How to complete this task | Scan the material and copy every line in which "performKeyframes" appears.

[[ Stored data, beginning ]]

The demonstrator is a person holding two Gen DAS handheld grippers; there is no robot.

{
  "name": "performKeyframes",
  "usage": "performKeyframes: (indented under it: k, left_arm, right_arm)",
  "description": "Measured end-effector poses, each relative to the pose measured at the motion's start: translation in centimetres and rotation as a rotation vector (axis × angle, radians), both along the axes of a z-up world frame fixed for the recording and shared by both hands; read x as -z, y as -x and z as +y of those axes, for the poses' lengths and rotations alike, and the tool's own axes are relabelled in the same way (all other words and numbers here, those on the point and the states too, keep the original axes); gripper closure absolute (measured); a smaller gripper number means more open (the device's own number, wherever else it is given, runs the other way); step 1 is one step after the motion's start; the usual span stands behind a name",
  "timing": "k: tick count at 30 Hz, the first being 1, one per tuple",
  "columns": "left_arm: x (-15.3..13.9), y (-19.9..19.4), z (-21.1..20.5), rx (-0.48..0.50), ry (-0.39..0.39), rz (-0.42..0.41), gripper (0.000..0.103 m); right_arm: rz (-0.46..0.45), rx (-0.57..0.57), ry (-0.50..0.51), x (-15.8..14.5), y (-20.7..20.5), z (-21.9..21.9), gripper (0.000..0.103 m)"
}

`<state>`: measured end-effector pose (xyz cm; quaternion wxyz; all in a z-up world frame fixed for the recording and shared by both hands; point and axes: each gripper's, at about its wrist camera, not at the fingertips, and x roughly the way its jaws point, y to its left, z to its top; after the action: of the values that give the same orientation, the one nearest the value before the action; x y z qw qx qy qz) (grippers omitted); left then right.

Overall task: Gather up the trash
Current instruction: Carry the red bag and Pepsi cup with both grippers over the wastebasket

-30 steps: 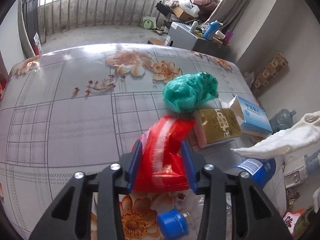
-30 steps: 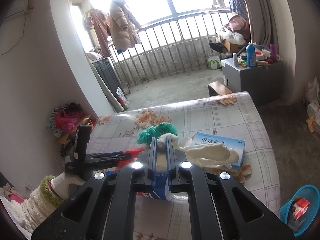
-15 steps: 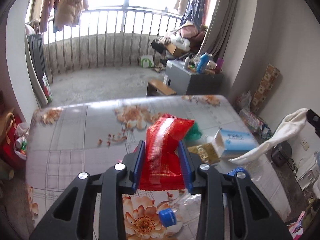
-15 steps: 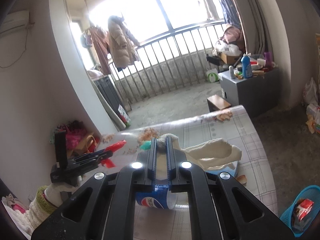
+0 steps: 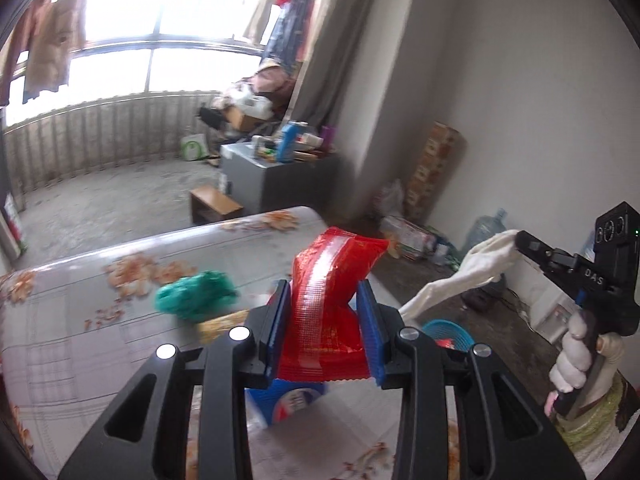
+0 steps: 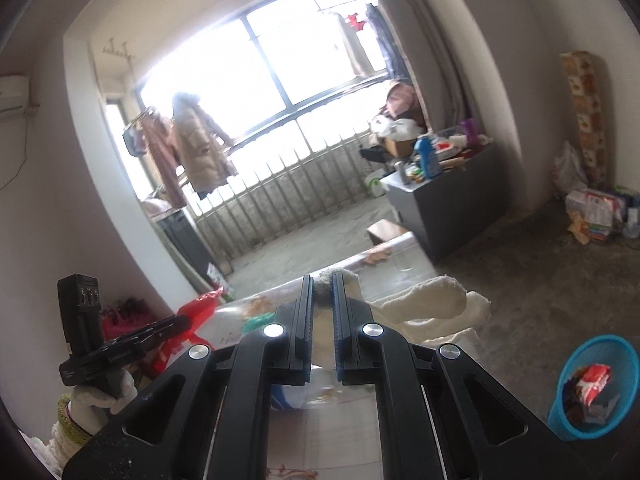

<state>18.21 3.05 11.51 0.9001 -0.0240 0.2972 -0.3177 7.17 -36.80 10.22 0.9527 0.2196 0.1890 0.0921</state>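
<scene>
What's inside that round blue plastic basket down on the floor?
The blue basket holds a crumpled red-and-white wrapper on top of dark scraps. Whatever lies beneath them, and the basket's bottom, is covered.

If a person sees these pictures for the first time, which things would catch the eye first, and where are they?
Most striking is the red snack packet, clamped in the left gripper above the flowered table. Next comes the white sock hanging from the shut right gripper on the right. Beyond the table's right edge, a blue basket stands on the floor with trash in it.
</scene>
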Motion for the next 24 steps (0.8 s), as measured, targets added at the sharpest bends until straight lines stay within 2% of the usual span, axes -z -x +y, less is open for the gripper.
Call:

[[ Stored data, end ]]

Exercise response |
  "name": "performKeyframes",
  "usage": "performKeyframes: (indented under it: k, left_arm, right_arm)",

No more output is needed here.